5. M. B… C… A… demande au juge des référés, sur le fondement des dispositions de l’article L. 521-2 du code de justice administrative, d’ordonner la cessation immédiate des mesures et comportements administratifs litigieux, d’enjoindre à l’administration de rétablir sans délai l’exercice effectif des libertés concernées, d’assortir cette injonction d’une astreinte de quinze mille euros (15 000 euros) par jour de retard, à compter de la notification de l’ordonnance et de dire et juger que l’ordonnance sera exécutoire immédiatement. En premier lieu, la requête de M. B… C… A…, en méconnaissance des dispositions rappelées au point 2, ne comprend aucun exposé des faits et n’est pas assortie des précisions permettant d’en apprécier le bien-fondé. En outre, à supposer qu’il ait entendu contester un refus de délivrance d’un titre de séjour, ainsi qu’un refus de délivrance d’un titre de voyage pour étranger bénéficiaire de la protection internationale dès lors qu’il joint les récépissés de ses demandes du 28 août 2025, il ne justifie pas des conséquences de ces refus sur la liberté d’expression et la liberté de réunion. Enfin, les moyens tirés de la méconnaissance de la liberté de circulation, de la liberté du commerce et de l’industrie, de liberté d’aller et venir, du droit d’asile, du droit au respect de la vie privée et familiale et de l’accès aux moyens de subsistance, ne sont pas assortis des précisions permettant d’en apprécier le bien-fondé.
6. Par ailleurs, M. A… a déposé une demande de premier titre de séjour le 28 août 2025. Ainsi, à la date de la requête, sa demande de titre de séjour a fait l’objet, en application des dispositions du code de l’entrée et du séjour des étrangers et du droit d’asile citées au point 4, d’une décision implicite de rejet née du silence gardé par l’autorité administrative. Par suite, M. A… n’est pas recevable à demander au juge des référés d’enjoindre à l’administration de le rétablir sans délai dans l’exercice effectif des libertés concernées, l’instruction de la demande de titre de séjour ayant pris fin avec l’intervention d’une décision implicite de rejet de sa demande, le requérant n’invoquant aucune illégalité de la décision rejetant implicitement sa demande de titre de séjour. Dans ces conditions, il n’est pas démontré en l’état que la préfète de la Haute-Savoie aurait porté une quelconque atteinte grave et manifestement illégale à une liberté fondamentale en ne délivrant pas au requérant un titre de séjour. Par ailleurs, le requérant ne justifie pas d’une situation d’urgence telle qu’elle appellerait une réponse du juge des référés, saisi sur le fondement de l’article L. 521-2 du code de justice administrative, dans un délai de quarante-huit heures.

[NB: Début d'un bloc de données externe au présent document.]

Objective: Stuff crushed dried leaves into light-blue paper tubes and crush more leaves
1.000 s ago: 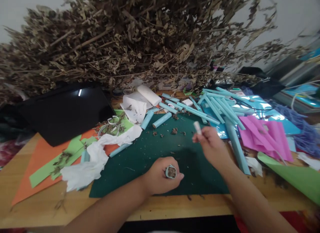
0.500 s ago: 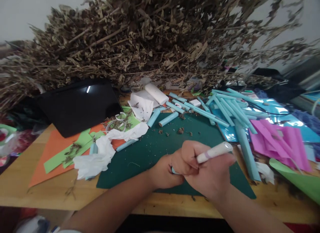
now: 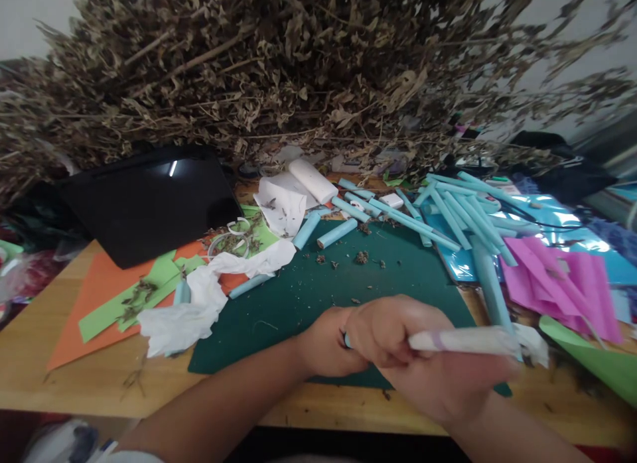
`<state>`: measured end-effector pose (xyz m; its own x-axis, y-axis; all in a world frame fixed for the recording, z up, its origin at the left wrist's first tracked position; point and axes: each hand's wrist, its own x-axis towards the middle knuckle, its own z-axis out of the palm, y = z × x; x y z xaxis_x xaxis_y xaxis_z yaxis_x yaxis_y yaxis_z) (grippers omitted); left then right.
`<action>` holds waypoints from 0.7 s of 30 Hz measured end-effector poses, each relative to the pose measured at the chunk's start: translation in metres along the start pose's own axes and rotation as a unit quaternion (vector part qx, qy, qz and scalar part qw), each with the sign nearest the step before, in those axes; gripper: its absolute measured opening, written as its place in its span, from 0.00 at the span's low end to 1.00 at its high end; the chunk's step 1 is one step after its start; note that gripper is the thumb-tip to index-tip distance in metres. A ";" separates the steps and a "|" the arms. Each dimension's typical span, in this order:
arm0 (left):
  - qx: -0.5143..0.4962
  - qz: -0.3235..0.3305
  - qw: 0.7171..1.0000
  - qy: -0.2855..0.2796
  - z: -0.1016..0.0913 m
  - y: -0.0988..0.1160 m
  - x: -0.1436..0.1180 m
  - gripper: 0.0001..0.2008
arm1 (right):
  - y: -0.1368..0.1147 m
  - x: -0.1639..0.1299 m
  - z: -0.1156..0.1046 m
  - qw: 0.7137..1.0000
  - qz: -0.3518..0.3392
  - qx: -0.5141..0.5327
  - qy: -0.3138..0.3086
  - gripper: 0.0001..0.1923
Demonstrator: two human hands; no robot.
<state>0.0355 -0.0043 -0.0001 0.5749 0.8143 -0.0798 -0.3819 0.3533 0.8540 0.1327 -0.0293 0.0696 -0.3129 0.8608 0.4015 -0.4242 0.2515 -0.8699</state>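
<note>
The right hand (image 3: pixel 423 363) grips a white stick (image 3: pixel 468 340) lying sideways, its near end touching the left hand (image 3: pixel 328 347). That left fist closes on a blue tube (image 3: pixel 347 341), barely visible.

At the lower centre of the frame, the right hand (image 3: pixel 428 370) grips a white pen (image 3: pixel 468 340) against the left hand (image 3: pixel 326 343), which is closed around a blue paper tube (image 3: pixel 347 341) over the green mat (image 3: pixel 318 297).

white pen (image 3: pixel 462 340) level, blue tube (image 3: pixel 347 340) upright
</note>
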 end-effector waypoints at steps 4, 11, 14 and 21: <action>0.132 0.031 0.988 -0.074 -0.003 -0.001 -0.001 0.05 | -0.005 0.004 0.002 0.999 -0.034 -0.012 0.004 0.28; 0.221 0.054 0.970 -0.090 -0.004 -0.003 -0.002 0.05 | -0.009 0.007 -0.002 1.000 0.012 0.001 0.003 0.29; 0.199 0.057 0.976 -0.072 -0.003 -0.003 -0.003 0.04 | -0.013 0.010 -0.001 0.998 0.054 0.037 0.020 0.31; 0.207 0.065 0.974 -0.067 -0.001 -0.001 -0.004 0.05 | -0.016 0.013 -0.001 0.998 0.065 0.018 0.010 0.31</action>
<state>0.0327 -0.0072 -0.0009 0.6414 0.7622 0.0873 -0.1488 0.0120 0.9888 0.1363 -0.0218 0.0880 -0.3512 0.8937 0.2792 -0.4117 0.1204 -0.9033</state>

7. Il résulte de ce qui précède que la requête de M. B… C… A… doit être rejetée par application de l’article L. 522-3 du code de justice administrative.
O R D O N N E
Article 1er : La requête présentée par M. B… C… A… est rejetée.
Article 2 : La présente ordonnance sera notifiée à M. B… C… A….
Copie en sera adressée à la préfète de la Haute-Savoie.
Fait à Grenoble, le 4 février 2026.
Le juge des référés,
C.Vial-Pailler
La République mande et ordonne à la préfète de la Haute-Savoie en ce qui la concerne et à tous commissaires de justice à ce requis en ce qui concerne les voies de droit commun, contre les parties privées, de pourvoir à l’exécution de la présente décision.